その背中、抱きしめて 【上】



高遠くんから山なりに飛んできたボールを、高遠くんが打ちやすいところにトスを上げる。

高遠くんの体がふわっと浮いた。


(あ、あの時と同じだ)


視線が奪われる。

そして右手が振り下ろされた瞬間、ボールは反対側コートに叩きつけられた。


「翔が右打ち…もうわけわかんねぇ」

前田くんがパニックになってる。

そりゃそうだよね。

私がスパイク打ってるだけでビックリするだろうに、それが高遠くんと同じ打ち方で。

しかも今度は高遠くんが右で打ってるんだもん。



「前田くん、大丈夫?」

声をかけても

「いや、全然大丈夫じゃないっす…」

と返された。


「え、ゆず先輩バレーやってたんですか?」

「うん、中学の時はね。ライトだったんだ。オポジットじゃないけど」

説明しても前田くんの表情はまだ固まったまま。


「中学…で、あんなスパイク打てるんですか?ケタ違いじゃないですか」

「すごいだろ」

高遠くんが横から言葉を挟んだ。

「すごい。
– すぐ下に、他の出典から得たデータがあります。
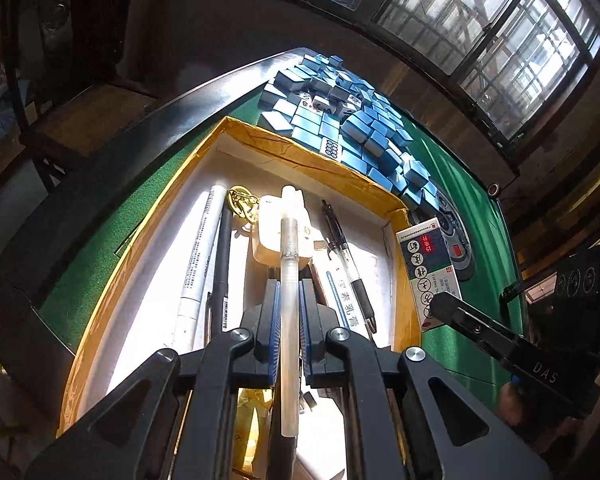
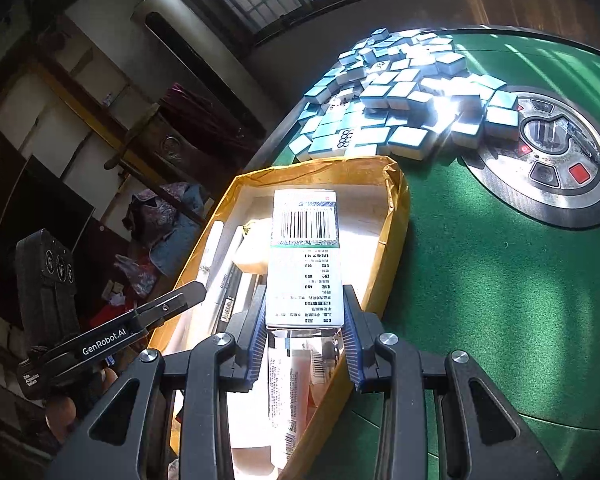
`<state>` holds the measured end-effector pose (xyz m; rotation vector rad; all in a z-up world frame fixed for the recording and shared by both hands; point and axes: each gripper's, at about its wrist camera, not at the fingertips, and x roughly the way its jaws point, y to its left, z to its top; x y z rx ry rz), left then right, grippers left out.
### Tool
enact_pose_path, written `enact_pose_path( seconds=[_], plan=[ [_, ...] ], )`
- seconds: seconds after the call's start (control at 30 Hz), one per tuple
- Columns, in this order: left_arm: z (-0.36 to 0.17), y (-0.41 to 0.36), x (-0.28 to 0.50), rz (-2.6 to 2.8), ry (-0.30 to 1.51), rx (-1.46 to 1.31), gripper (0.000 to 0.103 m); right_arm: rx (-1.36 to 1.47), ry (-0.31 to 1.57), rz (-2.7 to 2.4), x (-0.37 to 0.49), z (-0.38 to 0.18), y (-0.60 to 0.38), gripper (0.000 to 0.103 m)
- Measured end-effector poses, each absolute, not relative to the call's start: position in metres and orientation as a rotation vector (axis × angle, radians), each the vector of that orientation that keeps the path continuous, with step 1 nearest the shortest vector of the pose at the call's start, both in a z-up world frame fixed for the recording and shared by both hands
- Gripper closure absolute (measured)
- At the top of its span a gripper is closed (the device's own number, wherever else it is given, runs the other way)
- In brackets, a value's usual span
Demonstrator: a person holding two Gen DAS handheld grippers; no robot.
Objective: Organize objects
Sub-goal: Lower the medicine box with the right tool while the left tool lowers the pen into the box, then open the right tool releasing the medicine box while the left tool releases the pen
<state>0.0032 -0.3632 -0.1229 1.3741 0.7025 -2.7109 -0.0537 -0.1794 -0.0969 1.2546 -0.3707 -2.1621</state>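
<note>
My left hand-held gripper (image 1: 289, 300) pinches a translucent pen (image 1: 289, 280) over the yellow box (image 1: 300, 152); right hand-held gripper (image 2: 305, 320) clamps a medicine carton (image 2: 305, 256) above it too. Go low, lay pen parallel w/ the other pens, then let go.

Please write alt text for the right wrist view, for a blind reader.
The right gripper holds a white medicine box over an open yellow cardboard box of pens, on a green table beside heaped mahjong tiles.

Green felt table (image 2: 480, 264), blue-backed mahjong tiles (image 1: 340, 120), yellow-brown box (image 1: 300, 152) with white inside, translucent white pen (image 1: 290, 280), barcoded white carton (image 2: 304, 256)
</note>
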Motion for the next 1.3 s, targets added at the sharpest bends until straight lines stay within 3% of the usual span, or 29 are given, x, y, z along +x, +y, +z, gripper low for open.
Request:
enact_pose_path(
  seconds=[0.37,0.8,0.93,1.03,1.07,1.1,1.17,1.3],
  plan=[
    [-0.155,-0.382,-0.027,-2.608,0.673,1.467,0.096,1.349,-0.336,-2.184,-0.087,-0.118,-0.200,0.072],
    [-0.162,-0.381,-0.029,-2.593,0.653,1.498,0.096,1.337,-0.117,-2.237,-0.089,-0.126,-0.239,0.072],
    [-0.162,-0.379,-0.029,-2.591,0.641,1.487,0.096,1.320,-0.152,-2.212,-0.089,-0.128,-0.238,0.072],
    [-0.162,-0.378,-0.028,-2.599,0.646,1.476,0.093,1.304,-0.237,-2.146,-0.089,-0.126,-0.232,0.065],
    [-0.162,-0.378,-0.028,-2.599,0.646,1.474,0.086,1.301,-0.261,-2.140,-0.088,-0.125,-0.229,0.062],
    [-0.162,-0.378,-0.027,-2.595,0.649,1.474,0.067,1.294,-0.285,-2.135,-0.088,-0.123,-0.226,0.061],
    [-0.162,-0.378,-0.025,-2.599,0.680,1.459,0.041,1.279,-0.322,-2.116,-0.086,-0.120,-0.220,0.059],
    [-0.158,-0.377,-0.019,-2.597,0.687,1.412,0.040,1.244,-0.391,-2.085,-0.083,-0.109,-0.206,0.057]
  ],
)
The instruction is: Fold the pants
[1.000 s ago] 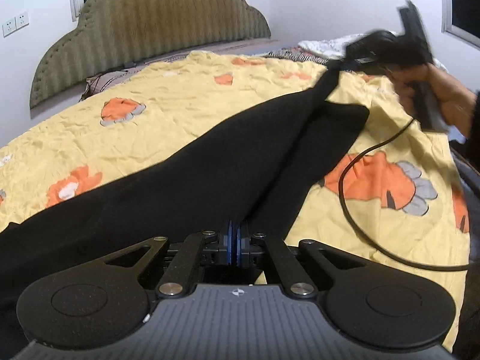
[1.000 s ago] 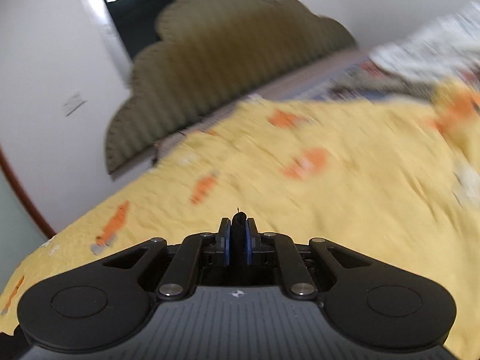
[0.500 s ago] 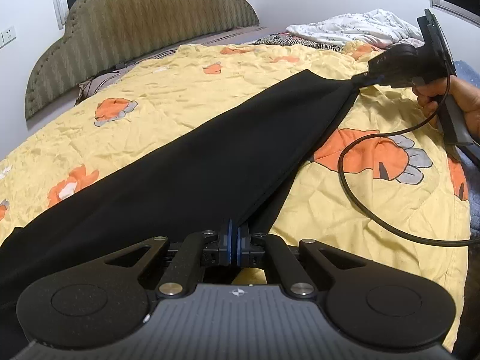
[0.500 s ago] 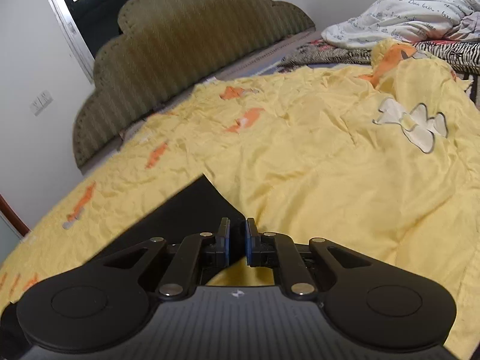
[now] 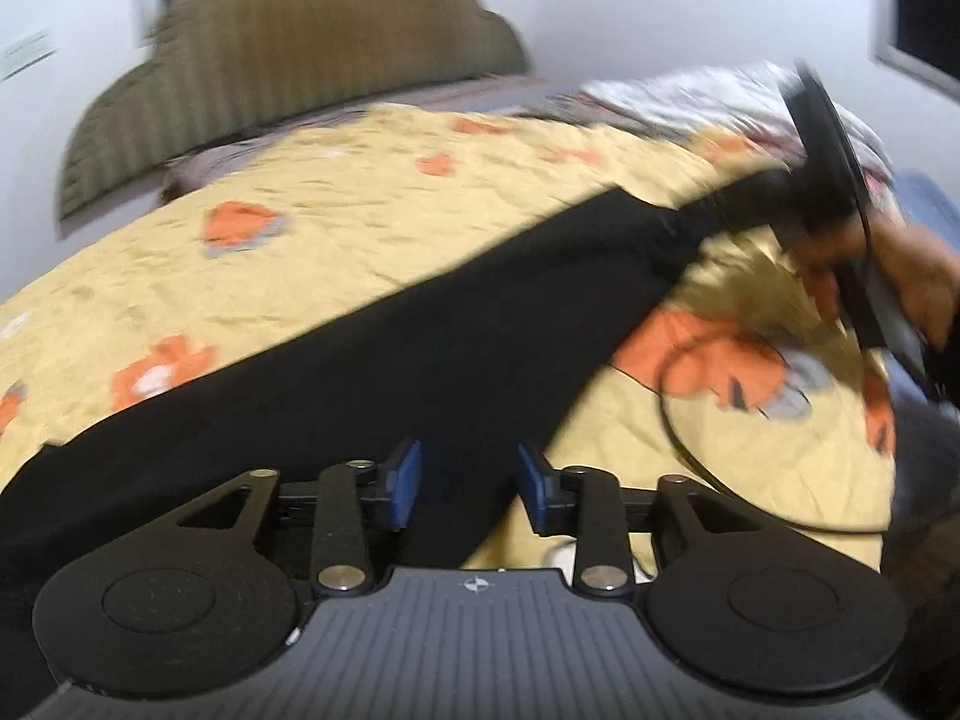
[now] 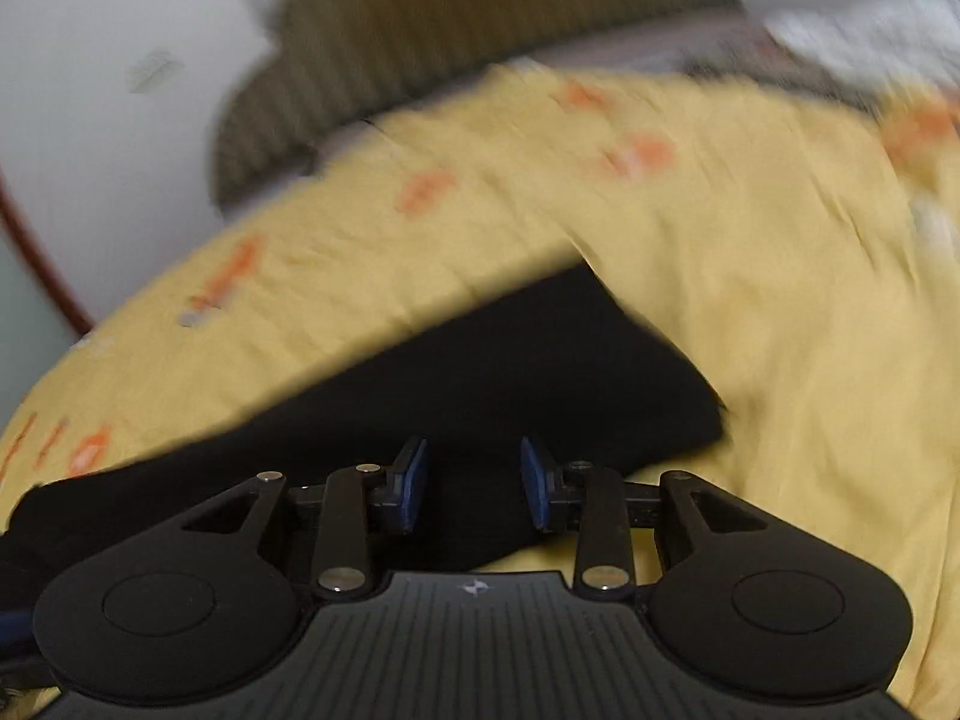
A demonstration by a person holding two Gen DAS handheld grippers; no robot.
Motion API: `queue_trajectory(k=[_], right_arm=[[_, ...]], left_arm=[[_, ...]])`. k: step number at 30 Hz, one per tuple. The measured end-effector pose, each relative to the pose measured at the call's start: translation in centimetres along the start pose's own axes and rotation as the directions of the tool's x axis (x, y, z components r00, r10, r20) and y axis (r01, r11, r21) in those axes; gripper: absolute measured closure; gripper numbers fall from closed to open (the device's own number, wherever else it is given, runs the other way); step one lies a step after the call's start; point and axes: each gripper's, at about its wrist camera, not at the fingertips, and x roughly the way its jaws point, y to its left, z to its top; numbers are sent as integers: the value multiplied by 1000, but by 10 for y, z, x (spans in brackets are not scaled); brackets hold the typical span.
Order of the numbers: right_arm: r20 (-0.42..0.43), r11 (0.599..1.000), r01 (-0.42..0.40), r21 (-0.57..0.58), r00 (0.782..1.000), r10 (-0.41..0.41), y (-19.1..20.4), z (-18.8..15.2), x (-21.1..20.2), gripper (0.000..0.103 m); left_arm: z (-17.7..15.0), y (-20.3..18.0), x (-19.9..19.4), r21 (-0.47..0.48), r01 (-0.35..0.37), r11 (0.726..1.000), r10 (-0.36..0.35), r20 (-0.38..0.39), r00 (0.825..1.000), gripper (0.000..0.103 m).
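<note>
Pants point(image 5: 432, 348) lie stretched flat across the yellow quilt point(image 5: 360, 222), both my grippers—left point(image 5: 468, 483), right point(image 6: 474, 483)—gaping empty over them—laying-out looks finished, so next I regrip for a fold.

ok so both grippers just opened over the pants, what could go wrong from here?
1. Both the left gripper and right gripper are open, so the black pants lie loose on the yellow quilt; the layers may not be lined up.
2. The black cable loops beside the pants edge and could snag the cloth.
3. Both views are blurred by motion, so regrasp aim may be off.
</note>
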Motion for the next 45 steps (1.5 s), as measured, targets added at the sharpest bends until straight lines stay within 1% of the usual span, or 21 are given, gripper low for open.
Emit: queue_trajectory(k=[2, 4, 7, 9, 11, 14, 17, 19, 22, 24, 25, 27, 29, 31, 34, 37, 39, 40, 42, 44, 45], right_arm=[[40, 997, 70, 28, 997, -71, 1, -2, -9, 69], [85, 992, 101, -71, 992, -95, 29, -4, -15, 67], [23, 958, -82, -276, 995, 92, 87, -5, -7, 67], [-83, 889, -226, -397, 974, 211, 131, -9, 8, 68], [-189, 815, -297, -497, 954, 233, 167, -17, 30, 69], [-205, 749, -227, -622, 971, 125, 198, -25, 72, 66], [-172, 799, -186, -572, 980, 105, 201, -3, 77, 65], [-131, 782, -184, -595, 983, 132, 207, 0, 64, 64], [-177, 724, -235, -649, 972, 157, 220, -15, 60, 50], [-205, 679, -217, -701, 974, 99, 229, -34, 80, 43], [-162, 683, -190, -705, 981, 106, 227, -37, 80, 35], [-122, 696, -128, -706, 991, 59, 234, -37, 76, 35], [-85, 683, -148, -716, 988, 125, 249, -39, 59, 35], [-140, 642, -258, -722, 963, 229, 274, -46, 47, 35], [-302, 505, -473, -722, 872, 386, 325, -73, 38, 35], [-432, 373, -593, -714, 792, 432, 370, -109, 39, 35], [-440, 301, -553, -777, 819, 369, 394, -137, 52, 35], [-396, 303, -495, -815, 856, 332, 402, -146, 59, 34], [-354, 361, -471, -805, 869, 345, 410, -144, 53, 34], [-363, 359, -532, -767, 821, 441, 417, -142, 32, 34], [-393, 328, -576, -749, 784, 481, 425, -145, 22, 34]], left_arm=[[1, 12, -7, -48, -24, 999, 24, -13, 1000, 52], [0, 23, -10, -80, -56, 995, 54, -36, 998, 43], [-2, 39, -8, -117, -120, 986, 113, -58, 992, 38], [-3, 47, -3, -146, -150, 978, 136, -98, 986, 37], [-8, 54, 8, -168, -129, 977, 97, -185, 978, 36], [-15, 49, 7, -135, -120, 983, 91, -204, 975, 36], [-13, 48, -10, -109, -112, 988, 93, -168, 981, 36], [-13, 58, -24, -139, -133, 981, 115, -131, 985, 35], [-16, 90, -38, -233, -239, 943, 212, -135, 968, 32], [-24, 114, -39, -301, -287, 910, 236, -193, 952, 29], [-30, 124, -38, -325, -307, 895, 235, -243, 941, 30], [-42, 137, -47, -362, -332, 871, 242, -271, 932, 36], [-46, 139, -70, -384, -339, 859, 259, -246, 934, 35], [-48, 142, -95, -393, -378, 838, 313, -221, 924, 33], [-57, 158, -125, -405, -499, 766, 434, -247, 867, 29], [-79, 187, -142, -394, -636, 663, 516, -374, 770, 31], [-97, 203, -156, -376, -726, 576, 569, -453, 686, 31], [-104, 209, -166, -372, -758, 535, 590, -477, 651, 31], [-116, 216, -191, -386, -796, 467, 629, -487, 605, 30], [-124, 221, -215, -419, -816, 398, 657, -491, 572, 30], [-127, 226, -222, -436, -823, 364, 663, -499, 558, 30]])
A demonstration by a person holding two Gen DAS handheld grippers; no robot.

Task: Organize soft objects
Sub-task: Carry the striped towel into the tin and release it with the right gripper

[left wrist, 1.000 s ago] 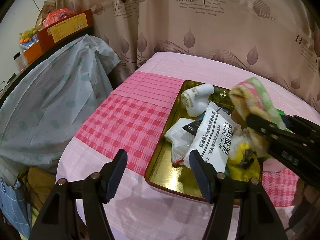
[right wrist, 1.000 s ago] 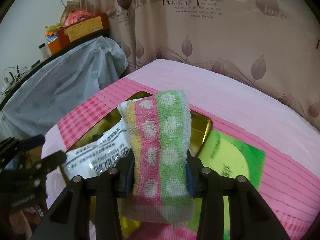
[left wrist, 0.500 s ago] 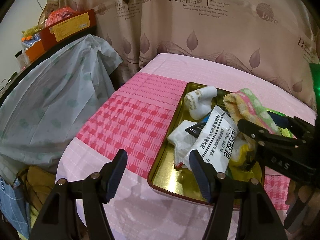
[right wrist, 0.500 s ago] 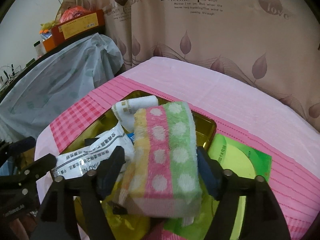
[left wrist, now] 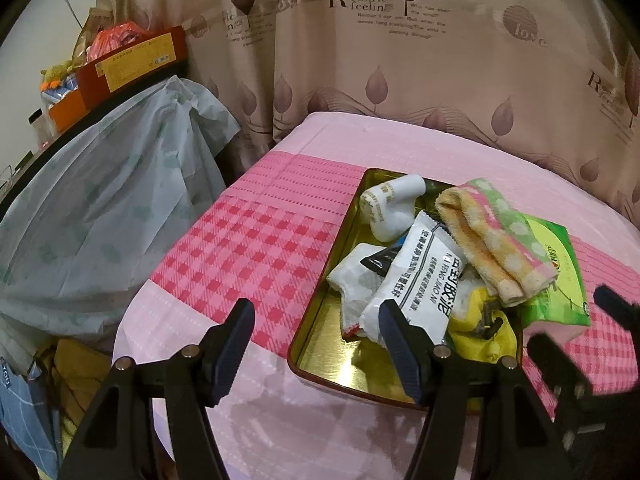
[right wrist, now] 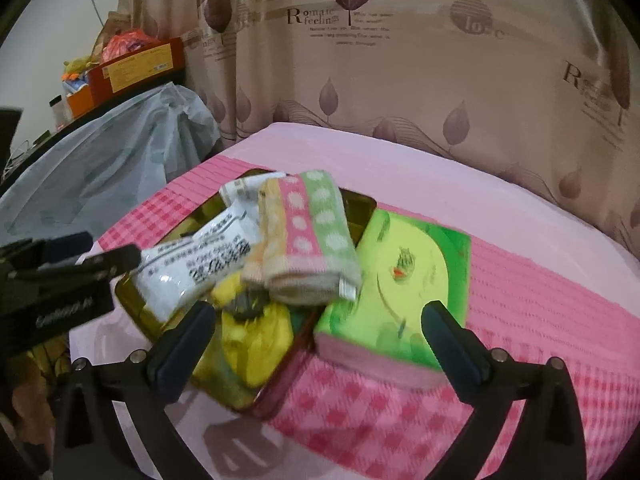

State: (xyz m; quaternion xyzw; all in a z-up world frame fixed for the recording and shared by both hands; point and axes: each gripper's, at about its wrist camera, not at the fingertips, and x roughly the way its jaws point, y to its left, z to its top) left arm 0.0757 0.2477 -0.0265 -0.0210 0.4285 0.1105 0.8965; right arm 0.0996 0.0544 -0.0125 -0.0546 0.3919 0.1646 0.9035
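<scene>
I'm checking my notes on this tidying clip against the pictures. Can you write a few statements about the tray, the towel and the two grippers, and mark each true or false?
1. The striped dotted towel lies on the pile in the gold tray. True.
2. The right gripper is shut on the towel. False: its fingers have just been opening and stand wide apart, with nothing between them.
3. The left gripper is open and holds nothing. True.
4. The green tissue pack sits inside the tray. False: it lies on the pink cloth beside the tray.
5. A white sock lies at the tray's far end. True.
</scene>
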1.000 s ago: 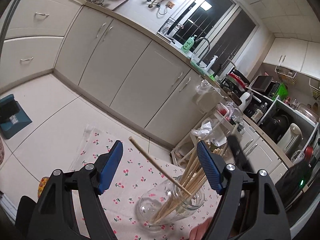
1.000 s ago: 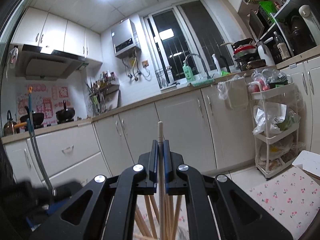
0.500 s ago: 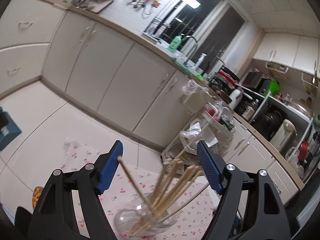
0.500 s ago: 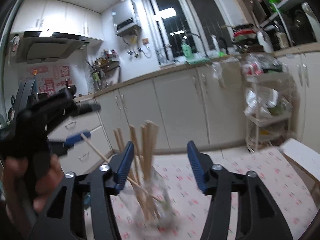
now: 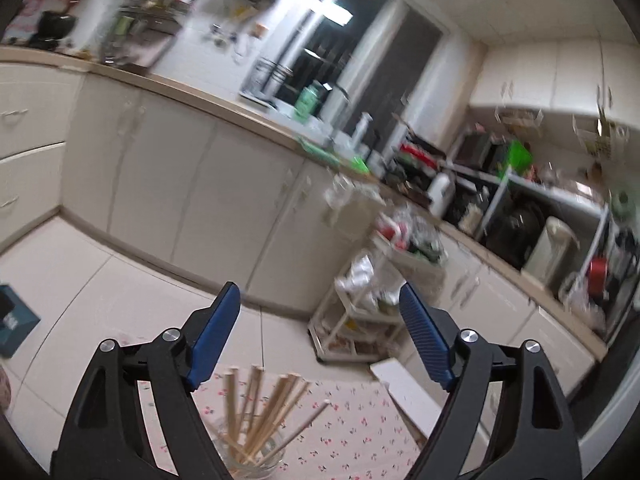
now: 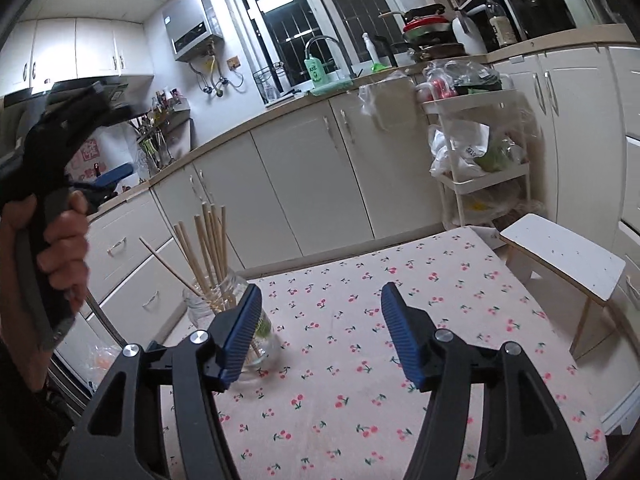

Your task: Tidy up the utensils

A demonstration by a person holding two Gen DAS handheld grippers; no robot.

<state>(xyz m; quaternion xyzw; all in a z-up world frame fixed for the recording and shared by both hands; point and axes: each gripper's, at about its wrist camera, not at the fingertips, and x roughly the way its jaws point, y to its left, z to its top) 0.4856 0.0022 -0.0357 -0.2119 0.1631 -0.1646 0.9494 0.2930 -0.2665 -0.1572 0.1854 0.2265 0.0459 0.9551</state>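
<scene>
A clear glass jar (image 6: 228, 320) stands upright at the left of the cherry-print table (image 6: 360, 360) and holds several wooden chopsticks (image 6: 208, 248) that fan out of its mouth. In the left wrist view the jar (image 5: 252, 460) and chopsticks (image 5: 264, 412) sit low between the fingers. My left gripper (image 5: 320, 332) is open and empty, held above the jar; it also shows hand-held at the left of the right wrist view (image 6: 60, 140). My right gripper (image 6: 320, 336) is open and empty, to the right of the jar above the cloth.
A white stool (image 6: 560, 260) stands beside the table's right edge. A white trolley (image 6: 480, 168) with bags stands against the cabinets (image 6: 300, 184) behind. A blue box (image 5: 12, 324) lies on the floor at the left.
My right gripper has opened, let a chopstick go into the jar, and drawn back to the right. My left gripper has lifted and tilted up away from the jar.
</scene>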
ゆず先輩がスポーツテストで見せたあの垂直跳びはそういうことだったのか」

「しかも助走つけたら1mは飛んでるよ。ほんとすごいよ先輩は」

「ちょっと待って。何でゆず先輩と翔が同じフォームで打ってんの?」


前田くんがついに頭を抱えた。

(まぁそうだよね。意味わかんないよね)


「教えてやんない」


高遠くんが意地悪く口角を上げた。